▶ Your instructions:
The answer consists solely of the data below, reproduced exactly.

━━━ Records for the exercise

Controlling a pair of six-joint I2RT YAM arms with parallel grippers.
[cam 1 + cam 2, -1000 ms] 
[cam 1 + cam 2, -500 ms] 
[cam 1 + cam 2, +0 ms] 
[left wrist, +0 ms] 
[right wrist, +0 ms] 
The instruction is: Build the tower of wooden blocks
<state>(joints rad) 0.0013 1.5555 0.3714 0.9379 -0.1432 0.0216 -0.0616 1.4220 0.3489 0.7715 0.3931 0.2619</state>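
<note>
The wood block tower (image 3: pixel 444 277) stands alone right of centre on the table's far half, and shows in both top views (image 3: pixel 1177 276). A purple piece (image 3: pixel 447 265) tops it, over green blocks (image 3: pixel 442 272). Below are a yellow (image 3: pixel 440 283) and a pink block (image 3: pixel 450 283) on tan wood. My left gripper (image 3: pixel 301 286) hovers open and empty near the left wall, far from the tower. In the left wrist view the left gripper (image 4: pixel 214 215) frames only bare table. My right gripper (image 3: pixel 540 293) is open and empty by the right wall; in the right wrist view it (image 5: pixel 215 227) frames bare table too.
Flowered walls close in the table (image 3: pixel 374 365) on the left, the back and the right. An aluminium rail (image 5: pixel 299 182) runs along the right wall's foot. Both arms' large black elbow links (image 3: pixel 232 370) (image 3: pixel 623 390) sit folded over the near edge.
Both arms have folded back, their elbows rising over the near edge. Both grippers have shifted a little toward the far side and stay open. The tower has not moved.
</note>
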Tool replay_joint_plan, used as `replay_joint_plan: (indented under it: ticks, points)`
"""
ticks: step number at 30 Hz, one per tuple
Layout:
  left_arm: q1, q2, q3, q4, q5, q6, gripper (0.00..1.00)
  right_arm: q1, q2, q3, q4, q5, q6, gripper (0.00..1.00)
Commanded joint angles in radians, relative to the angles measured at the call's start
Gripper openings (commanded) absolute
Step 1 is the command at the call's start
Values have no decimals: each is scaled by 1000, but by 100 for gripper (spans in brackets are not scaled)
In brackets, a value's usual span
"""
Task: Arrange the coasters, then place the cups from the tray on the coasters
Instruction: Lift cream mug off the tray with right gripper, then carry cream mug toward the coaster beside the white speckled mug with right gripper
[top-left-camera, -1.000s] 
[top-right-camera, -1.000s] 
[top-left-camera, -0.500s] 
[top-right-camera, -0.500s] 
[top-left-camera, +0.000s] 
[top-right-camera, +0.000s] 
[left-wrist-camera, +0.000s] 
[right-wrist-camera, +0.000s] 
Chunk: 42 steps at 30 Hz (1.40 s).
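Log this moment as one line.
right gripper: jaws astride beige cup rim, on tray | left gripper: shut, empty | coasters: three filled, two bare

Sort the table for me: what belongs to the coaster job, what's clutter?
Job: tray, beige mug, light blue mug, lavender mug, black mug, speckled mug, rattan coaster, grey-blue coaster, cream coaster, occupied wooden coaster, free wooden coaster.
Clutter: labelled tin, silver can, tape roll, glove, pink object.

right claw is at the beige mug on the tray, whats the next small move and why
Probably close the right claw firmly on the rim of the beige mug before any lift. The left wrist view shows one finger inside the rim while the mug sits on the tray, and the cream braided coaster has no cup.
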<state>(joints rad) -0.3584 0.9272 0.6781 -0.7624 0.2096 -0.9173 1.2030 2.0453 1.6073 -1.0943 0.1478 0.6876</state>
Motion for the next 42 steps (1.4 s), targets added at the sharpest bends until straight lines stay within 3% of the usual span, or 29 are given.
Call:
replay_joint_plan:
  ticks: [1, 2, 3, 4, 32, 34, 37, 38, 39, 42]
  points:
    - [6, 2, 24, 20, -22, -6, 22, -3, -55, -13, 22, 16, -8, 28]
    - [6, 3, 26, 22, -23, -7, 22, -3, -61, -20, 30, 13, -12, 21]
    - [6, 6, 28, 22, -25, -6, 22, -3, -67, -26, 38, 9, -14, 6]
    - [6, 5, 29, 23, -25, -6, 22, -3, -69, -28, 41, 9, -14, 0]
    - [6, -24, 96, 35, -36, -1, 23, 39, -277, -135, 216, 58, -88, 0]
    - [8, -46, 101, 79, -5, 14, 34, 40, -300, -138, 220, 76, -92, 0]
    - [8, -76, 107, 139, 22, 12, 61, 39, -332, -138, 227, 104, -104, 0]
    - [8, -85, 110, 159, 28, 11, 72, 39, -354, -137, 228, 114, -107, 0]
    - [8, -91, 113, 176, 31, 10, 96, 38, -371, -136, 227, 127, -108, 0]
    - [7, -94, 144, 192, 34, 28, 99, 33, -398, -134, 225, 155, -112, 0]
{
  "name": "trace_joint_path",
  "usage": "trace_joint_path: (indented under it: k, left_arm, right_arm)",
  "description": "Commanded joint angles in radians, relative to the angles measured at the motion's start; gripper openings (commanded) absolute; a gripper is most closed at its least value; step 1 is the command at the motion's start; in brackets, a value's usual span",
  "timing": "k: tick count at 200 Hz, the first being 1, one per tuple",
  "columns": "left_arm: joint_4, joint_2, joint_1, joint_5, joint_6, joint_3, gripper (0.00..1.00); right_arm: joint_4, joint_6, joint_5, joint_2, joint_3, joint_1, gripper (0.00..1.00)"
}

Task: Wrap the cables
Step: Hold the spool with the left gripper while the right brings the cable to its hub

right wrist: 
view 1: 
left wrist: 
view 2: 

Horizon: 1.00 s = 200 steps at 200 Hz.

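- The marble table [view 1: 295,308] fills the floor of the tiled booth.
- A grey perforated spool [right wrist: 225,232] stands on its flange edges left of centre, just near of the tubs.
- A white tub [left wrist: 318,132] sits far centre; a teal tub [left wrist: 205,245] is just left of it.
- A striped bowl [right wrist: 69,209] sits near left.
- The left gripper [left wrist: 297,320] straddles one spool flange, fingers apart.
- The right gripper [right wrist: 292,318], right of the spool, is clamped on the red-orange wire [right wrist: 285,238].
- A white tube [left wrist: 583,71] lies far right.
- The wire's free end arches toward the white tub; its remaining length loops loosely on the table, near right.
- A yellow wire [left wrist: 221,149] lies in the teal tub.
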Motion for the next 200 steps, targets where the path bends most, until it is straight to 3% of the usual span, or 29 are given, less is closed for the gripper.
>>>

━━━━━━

▶ Answer:
Controlling a pair of six-joint I2RT YAM arms with parallel grippers.
[cam 1 + cam 2, -1000 ms] 
[cam 1 + cam 2, -500 ms] 
[cam 1 + cam 2, +0 ms] 
[left wrist, +0 ms] 
[right wrist, +0 ms] 
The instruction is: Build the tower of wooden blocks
<state>(joints rad) 0.0013 1.5555 0.3714 0.9379 -0.1432 0.0216 -0.0616 1.4220 0.3489 0.7715 0.3931 0.2619</state>
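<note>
The wood block tower (image 3: pixel 444 277) stands alone right of centre on the table's far half, and shows in both top views (image 3: pixel 1177 276). A purple piece (image 3: pixel 447 265) tops it, over green blocks (image 3: pixel 442 272). Below are a yellow (image 3: pixel 440 283) and a pink block (image 3: pixel 450 283) on tan wood. My left gripper (image 3: pixel 301 286) hovers open and empty near the left wall, far from the tower. In the left wrist view the left gripper (image 4: pixel 214 215) frames only bare table. My right gripper (image 3: pixel 540 293) is open and empty by the right wall; in the right wrist view it (image 5: pixel 215 227) frames bare table too.
Flowered walls close in the table (image 3: pixel 374 365) on the left, the back and the right. An aluminium rail (image 5: pixel 299 182) runs along the right wall's foot. Both arms' large black elbow links (image 3: pixel 232 370) (image 3: pixel 623 390) sit folded over the near edge.
Both arms have folded back, their elbows rising over the near edge. Both grippers have shifted a little toward the far side and stay open. The tower has not moved.
</note>
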Tool replay_joint_plan, used as `replay_joint_plan: (indented under it: ticks, points)`
"""
ticks: step number at 30 Hz, one per tuple
Layout:
  left_arm: q1, q2, q3, q4, q5, q6, gripper (0.00..1.00)
  right_arm: q1, q2, q3, q4, q5, q6, gripper (0.00..1.00)
Commanded joint angles in radians, relative to the angles measured at the call's start
Gripper openings (commanded) absolute
Step 1 is the command at the call's start
Values have no decimals: each is scaled by 1000, but by 100 for gripper (spans in brackets are not scaled)
In brackets, a value's usual span
"""
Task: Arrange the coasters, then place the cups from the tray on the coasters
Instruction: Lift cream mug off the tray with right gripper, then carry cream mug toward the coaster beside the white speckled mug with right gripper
[top-left-camera, -1.000s] 
[top-right-camera, -1.000s] 
[top-left-camera, -0.500s] 
[top-right-camera, -0.500s] 
[top-left-camera, +0.000s] 
[top-right-camera, +0.000s] 
[left-wrist-camera, +0.000s] 
[right-wrist-camera, +0.000s] 
Chunk: 42 steps at 30 Hz (1.40 s).
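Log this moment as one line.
right gripper: jaws astride beige cup rim, on tray | left gripper: shut, empty | coasters: three filled, two bare

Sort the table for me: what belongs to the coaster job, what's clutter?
Job: tray, beige mug, light blue mug, lavender mug, black mug, speckled mug, rattan coaster, grey-blue coaster, cream coaster, occupied wooden coaster, free wooden coaster.
Clutter: labelled tin, silver can, tape roll, glove, pink object.

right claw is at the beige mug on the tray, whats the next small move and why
Probably close the right claw firmly on the rim of the beige mug before any lift. The left wrist view shows one finger inside the rim while the mug sits on the tray, and the cream braided coaster has no cup.
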<state>(joints rad) -0.3584 0.9272 0.6781 -0.7624 0.2096 -0.9173 1.2030 2.0453 1.6073 -1.0943 0.1478 0.6876</state>
Motion for the next 42 steps (1.4 s), targets added at the sharpest bends until straight lines stay within 3% of the usual span, or 29 are given.
Call:
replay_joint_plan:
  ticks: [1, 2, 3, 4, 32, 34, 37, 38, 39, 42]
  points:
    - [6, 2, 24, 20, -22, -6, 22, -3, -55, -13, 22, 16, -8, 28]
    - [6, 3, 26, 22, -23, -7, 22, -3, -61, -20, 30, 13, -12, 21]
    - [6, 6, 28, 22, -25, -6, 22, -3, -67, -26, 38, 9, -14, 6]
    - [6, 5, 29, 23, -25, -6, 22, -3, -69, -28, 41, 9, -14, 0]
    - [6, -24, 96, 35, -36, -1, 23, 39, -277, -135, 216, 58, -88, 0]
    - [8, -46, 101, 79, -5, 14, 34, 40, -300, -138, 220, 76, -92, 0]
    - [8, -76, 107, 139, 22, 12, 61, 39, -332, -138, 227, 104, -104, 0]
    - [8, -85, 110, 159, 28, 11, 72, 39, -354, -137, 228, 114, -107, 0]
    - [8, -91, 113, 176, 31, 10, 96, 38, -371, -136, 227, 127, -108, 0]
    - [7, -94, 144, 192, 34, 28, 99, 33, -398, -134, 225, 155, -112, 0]
{
  "name": "trace_joint_path",
  "usage": "trace_joint_path: (indented under it: k, left_arm, right_arm)",
  "description": "Commanded joint angles in radians, relative to the angles measured at the motion's start; gripper openings (commanded) absolute; a gripper is most closed at its least value; step 1 is the command at the motion's start; in brackets, a value's usual span",
  "timing": "k: tick count at 200 Hz, the first being 1, one per tuple",
  "columns": "left_arm: joint_4, joint_2, joint_1, joint_5, joint_6, joint_3, gripper (0.00..1.00); right_arm: joint_4, joint_6, joint_5, joint_2, joint_3, joint_1, gripper (0.00..1.00)"
}

Task: Wrap the cables
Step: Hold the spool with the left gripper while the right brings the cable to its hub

right wrist: 
view 1: 
left wrist: 
view 2: 

Horizon: 1.00 s = 200 steps at 200 Hz.

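- The marble table [view 1: 295,308] fills the floor of the tiled booth.
- A grey perforated spool [right wrist: 225,232] stands on its flange edges left of centre, just near of the tubs.
- A white tub [left wrist: 318,132] sits far centre; a teal tub [left wrist: 205,245] is just left of it.
- A striped bowl [right wrist: 69,209] sits near left.
- The left gripper [left wrist: 297,320] straddles one spool flange, fingers apart.
- The right gripper [right wrist: 292,318], right of the spool, is clamped on the red-orange wire [right wrist: 285,238].
- A white tube [left wrist: 583,71] lies far right.
- The wire's free end arches toward the white tub; its remaining length loops loosely on the table, near right.
- A yellow wire [left wrist: 221,149] lies in the teal tub.
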Motion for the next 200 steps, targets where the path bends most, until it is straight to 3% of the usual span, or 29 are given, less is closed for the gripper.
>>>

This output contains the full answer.